On Jar Island, there's Gwion Gwion-style art – formerly known as Bradshaw art after the first English pastoralist to see them in the 1880s – of human figures with all manner of ornamentation, carrying spears, boomerangs and dilly bags. It's a good walk up to this cave, but enormously satisfying to see the images on the walls and ceiling of overhanging rocks, and how they change as the light grows stronger and fades.
Another prominent site is on Bigge Island, with its three galleries high on the cliff face scattered with Wandjina rock art and images thought to be from the locals' first contact with visitors coming from other lands by boat. These figures depicted are a lot more substantial with halo headdresses that are considered "creator beings'' or spirit gods, responsible for bringing rain and fertility blessings.
These images even inspired Swiss writer Erich von Daniken, who championed a theory that extra-terrestrials visited earth and left calling cards in the form of early human culture, to suggest these images were actually of spacemen.
Raft Point, further along the coast, is another area with a fabulous Aboriginal rock art gallery. The paintings here are regularly renewed, and touched up, by the descendants of the families of the original artists to ensure they continue to make as strong an impact on those viewing them as possible.
Finally, Freshwater Cove has its own rock art too, and the custodians of the land, the Worrorra people are a vibrant part of the artistic culture and tradition, making their own artworks on canvas for sale.
"Many are images of the Dreamtime – the creation time and spirits," says expedition leader Mick Fogg. "Others are images of the dreaming, the beliefs and totems and what they represent.
"And more are of their living traditions, with pictures of kangaroos, turtles or fish, which acted as road signs for others to tell them these are good places for hunting or fishing. While they're all very old, and show different styles, they're part of a very sophisticated system."
THE SEA TURTLE MUSES
It's little wonder that sea turtles feature so strongly in Aboriginal art – they're a species estimated to be more than 100 million years old, inhabiting the oceans at the same time as dinosaurs roamed the land.
Yet while they have such a distinguished past, there's a great deal of concern about whether they'll even have a future. The number of green turtles, for instance, has plummeted from 60 million 300 years ago to about 60,000 adults around the world today, a figure still steadily declining.
When we see one shyly put its head up over the water by the Montgomery Reef to peer at us in a zodiac, for instance, there's a huge amount of excitement since they're now endangered internationally, with the Australian government classifying them as vulnerable. It's the same when we see tracks from baby turtles leading to the sea … shadowed by those of something appreciably larger.
"There are seven species of sea turtle and they're all struggling now," says Tim Harvey, who's also the co-founder of the Sea Turtle Foundation, formed 12 years ago to educate people about the creatures, undertake research and lobby to save them.
"They're a bit like a canary in a coalmine.

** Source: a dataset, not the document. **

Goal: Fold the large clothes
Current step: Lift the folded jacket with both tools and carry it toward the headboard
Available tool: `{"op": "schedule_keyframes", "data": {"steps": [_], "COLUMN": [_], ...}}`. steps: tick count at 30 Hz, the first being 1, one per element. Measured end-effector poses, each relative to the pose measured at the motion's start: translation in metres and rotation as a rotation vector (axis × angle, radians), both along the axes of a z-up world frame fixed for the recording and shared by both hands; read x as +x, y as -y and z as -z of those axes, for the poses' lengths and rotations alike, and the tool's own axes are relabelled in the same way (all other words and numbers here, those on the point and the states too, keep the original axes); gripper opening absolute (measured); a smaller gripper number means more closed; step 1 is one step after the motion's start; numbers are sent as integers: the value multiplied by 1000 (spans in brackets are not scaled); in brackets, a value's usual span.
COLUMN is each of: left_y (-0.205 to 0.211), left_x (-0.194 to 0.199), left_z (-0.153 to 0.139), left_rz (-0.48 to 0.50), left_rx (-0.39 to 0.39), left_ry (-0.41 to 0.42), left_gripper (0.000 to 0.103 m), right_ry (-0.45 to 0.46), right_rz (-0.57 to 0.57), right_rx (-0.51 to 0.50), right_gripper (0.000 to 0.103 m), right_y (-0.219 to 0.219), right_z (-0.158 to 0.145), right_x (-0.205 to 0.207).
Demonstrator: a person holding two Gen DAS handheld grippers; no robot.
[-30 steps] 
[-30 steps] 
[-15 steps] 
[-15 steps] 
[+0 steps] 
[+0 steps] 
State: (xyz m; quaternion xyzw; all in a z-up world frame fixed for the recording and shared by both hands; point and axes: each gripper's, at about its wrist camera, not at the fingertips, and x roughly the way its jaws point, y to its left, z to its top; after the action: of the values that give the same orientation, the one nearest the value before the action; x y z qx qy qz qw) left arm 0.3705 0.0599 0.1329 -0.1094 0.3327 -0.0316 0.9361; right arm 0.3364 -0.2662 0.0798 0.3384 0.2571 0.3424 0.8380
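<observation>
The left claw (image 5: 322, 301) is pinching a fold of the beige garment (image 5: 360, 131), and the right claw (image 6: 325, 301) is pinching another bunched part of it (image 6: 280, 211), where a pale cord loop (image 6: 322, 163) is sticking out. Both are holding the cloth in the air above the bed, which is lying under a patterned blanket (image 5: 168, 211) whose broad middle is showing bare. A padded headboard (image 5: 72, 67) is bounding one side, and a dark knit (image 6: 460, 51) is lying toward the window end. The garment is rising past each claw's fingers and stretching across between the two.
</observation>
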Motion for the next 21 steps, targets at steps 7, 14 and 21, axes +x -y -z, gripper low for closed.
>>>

You might see them washing up and you then know the environment they're in isn't good, but most are killed through hunting, habitat destruction, are a by-catch from fishing and by boat strikes. But they're a precious part of the eco-system, and it's important they're looked after."

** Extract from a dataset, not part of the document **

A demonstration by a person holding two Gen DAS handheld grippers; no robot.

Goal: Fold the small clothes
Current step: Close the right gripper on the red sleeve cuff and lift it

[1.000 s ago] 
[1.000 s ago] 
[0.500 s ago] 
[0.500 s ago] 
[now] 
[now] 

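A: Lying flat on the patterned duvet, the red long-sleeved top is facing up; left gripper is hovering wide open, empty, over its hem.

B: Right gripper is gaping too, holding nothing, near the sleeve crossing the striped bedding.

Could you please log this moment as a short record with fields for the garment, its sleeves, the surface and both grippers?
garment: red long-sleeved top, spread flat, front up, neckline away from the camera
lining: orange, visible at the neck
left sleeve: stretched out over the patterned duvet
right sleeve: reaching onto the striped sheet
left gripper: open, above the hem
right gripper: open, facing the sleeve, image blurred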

The green turtles are the most numerous of the species in Australian waters and visitors to the Kimberley can often see female turtles come ashore to lay their eggs in nesting sites up and down the 12,000-kilometre stretch of coast mostly around October and November. Then, two to three months later, the tiny turtles hatch and start their headlong rush back into the sea.
It's a heart-stopping sight as birds dart down to pick off the smallest, and all manner of predators close in for a feast. "I remember one of our guests crying with emotion as she watched the hatchlings," says Harvey. "And that's my mission in the Kimberley: to get people to feel the environment and feel their part in it." See seaturtlefoundation.org
Sue Williams was an expert guests on the Kimberley Traveller Tours and travelled courtesy of APT.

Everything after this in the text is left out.